Farmácia

Luiz A. G. Cancello

Vou à farmácia e digo à balconista:
— Quero uma caixa de Motilium.
— O Motilium mesmo? Temos também o genérico. Quer ver a diferença de preço?
— Não, obrigado, o médico recomendou que eu tomasse o original.
— Mas é a mesma coisa, é Domperidona.
— Sim, mas vou seguir a recomendação dele.

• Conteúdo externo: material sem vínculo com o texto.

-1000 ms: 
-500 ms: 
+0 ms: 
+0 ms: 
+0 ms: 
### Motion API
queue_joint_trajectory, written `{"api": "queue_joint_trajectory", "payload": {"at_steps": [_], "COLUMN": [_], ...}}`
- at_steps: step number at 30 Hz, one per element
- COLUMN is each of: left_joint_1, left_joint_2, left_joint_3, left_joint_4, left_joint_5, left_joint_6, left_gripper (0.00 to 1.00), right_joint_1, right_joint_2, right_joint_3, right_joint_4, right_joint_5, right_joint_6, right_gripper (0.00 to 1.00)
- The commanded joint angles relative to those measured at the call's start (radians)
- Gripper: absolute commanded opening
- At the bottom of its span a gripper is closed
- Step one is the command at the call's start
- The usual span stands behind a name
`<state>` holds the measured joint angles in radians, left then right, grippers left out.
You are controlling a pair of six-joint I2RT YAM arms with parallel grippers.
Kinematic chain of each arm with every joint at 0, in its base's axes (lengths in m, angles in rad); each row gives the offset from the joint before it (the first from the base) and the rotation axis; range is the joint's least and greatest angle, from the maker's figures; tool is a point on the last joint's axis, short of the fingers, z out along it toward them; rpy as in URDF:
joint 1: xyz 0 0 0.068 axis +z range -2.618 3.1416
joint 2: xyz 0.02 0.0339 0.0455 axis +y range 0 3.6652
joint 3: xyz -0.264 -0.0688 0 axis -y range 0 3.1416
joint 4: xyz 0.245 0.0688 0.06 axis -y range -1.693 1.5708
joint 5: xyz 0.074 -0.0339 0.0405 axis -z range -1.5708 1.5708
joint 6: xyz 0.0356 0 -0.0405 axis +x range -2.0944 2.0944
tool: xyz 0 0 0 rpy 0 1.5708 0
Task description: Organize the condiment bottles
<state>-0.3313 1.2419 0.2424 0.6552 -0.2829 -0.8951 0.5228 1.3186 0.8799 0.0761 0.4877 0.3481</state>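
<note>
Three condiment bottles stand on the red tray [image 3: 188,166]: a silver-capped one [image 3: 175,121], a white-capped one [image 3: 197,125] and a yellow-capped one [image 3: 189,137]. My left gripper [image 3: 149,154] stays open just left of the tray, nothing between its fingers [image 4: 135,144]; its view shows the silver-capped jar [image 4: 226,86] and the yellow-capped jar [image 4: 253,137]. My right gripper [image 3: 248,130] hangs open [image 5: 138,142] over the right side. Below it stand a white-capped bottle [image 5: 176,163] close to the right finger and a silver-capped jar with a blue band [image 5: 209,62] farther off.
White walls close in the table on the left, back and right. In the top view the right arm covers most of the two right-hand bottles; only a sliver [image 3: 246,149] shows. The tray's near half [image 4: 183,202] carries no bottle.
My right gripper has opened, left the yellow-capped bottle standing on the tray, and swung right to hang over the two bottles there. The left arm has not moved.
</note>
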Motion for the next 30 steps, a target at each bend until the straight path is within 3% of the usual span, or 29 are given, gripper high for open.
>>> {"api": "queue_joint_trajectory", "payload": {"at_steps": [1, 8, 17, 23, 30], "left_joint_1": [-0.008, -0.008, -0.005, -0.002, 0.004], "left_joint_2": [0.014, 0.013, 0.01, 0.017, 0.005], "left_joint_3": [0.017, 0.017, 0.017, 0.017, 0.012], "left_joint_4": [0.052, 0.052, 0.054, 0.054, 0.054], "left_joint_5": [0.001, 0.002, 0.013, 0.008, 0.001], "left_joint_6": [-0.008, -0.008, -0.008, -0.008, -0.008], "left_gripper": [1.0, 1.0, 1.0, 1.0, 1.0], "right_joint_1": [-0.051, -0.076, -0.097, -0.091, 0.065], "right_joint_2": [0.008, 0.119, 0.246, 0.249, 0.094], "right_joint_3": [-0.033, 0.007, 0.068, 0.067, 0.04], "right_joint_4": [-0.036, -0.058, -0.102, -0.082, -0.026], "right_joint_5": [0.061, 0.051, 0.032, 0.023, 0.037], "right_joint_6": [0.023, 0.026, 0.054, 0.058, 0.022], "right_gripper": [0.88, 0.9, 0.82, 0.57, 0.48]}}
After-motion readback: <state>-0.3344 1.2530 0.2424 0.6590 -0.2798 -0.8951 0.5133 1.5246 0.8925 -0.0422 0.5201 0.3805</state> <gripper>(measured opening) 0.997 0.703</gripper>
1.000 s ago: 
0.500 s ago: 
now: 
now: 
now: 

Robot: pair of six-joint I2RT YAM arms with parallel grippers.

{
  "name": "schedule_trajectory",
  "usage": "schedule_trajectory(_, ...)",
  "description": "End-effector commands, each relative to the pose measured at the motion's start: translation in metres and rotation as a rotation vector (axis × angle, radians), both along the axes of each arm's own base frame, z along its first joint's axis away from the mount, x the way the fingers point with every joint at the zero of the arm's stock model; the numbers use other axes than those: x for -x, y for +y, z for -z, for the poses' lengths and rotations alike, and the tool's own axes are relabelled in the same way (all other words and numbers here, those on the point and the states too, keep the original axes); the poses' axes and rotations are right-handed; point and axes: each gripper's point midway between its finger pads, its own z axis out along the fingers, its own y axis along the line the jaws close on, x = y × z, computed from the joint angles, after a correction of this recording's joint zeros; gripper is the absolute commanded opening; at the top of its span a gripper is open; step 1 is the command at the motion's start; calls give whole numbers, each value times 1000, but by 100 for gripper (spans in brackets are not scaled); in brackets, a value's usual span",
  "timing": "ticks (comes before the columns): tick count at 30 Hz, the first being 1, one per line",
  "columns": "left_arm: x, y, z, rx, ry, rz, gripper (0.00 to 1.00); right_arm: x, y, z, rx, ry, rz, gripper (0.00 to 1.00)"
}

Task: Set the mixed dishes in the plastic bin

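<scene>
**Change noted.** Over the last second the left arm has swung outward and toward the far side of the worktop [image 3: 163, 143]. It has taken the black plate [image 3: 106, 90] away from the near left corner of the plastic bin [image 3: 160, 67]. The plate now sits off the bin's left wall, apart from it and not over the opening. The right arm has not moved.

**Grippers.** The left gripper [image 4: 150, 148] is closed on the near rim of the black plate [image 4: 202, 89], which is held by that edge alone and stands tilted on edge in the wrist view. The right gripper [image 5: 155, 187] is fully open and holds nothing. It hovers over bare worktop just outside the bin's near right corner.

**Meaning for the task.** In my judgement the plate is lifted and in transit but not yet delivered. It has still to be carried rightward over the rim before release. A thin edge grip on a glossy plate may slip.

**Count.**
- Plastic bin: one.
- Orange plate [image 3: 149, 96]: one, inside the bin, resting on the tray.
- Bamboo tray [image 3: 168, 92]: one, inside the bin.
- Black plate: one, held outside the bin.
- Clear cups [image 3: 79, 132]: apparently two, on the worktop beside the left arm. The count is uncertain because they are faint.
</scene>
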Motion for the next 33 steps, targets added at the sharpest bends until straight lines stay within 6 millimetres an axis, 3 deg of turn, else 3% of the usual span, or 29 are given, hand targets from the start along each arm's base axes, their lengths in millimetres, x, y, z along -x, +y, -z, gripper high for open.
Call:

— O senhor tem cadastro na farmácia?
— Tenho.
— Qual é o seu CPF?
Dou o CPF. A moça digita o número numa espécie de caixa registradora. Pergunta:
O senhor é aposentado?
— Sim.
A atendente não comenta a minha resposta e pega o remédio. Junto vem um impresso com propaganda de cosméticos. Além disso, imprime um papel amarelo com ofertas:
— Hoje o senhor tem desconto nestes produtos. Quer escolher?
Eu estava com um pouco de pressa, não queria nada, não queria responder a um interrogatório, não gosto que me impinjam coisas de que não preciso. É duro dizer “Obrigado” nessas circunstâncias. Pego a cesta (é engraçado levar uma caixa pequena de remédio numa cesta), agradeço com esforço e dirijo-me ao caixa.
— Seu CPF, por favor.
De novo? Para quê, agora? Repito o número, nova digitação.
— O senhor quer Nota Fiscal Paulista?
— Não, não quero, obrigado. (A educação recebida em casa pode ser tirânica.)
— São R$ 19,90. Dinheiro ou cartão?
Apresento o cartão e enfio na maquininha.
— Débito ou crédito?
— Débito.
— O senhor quer contribuir com R$ 0,10 para a Associação de Combate ao Câncer?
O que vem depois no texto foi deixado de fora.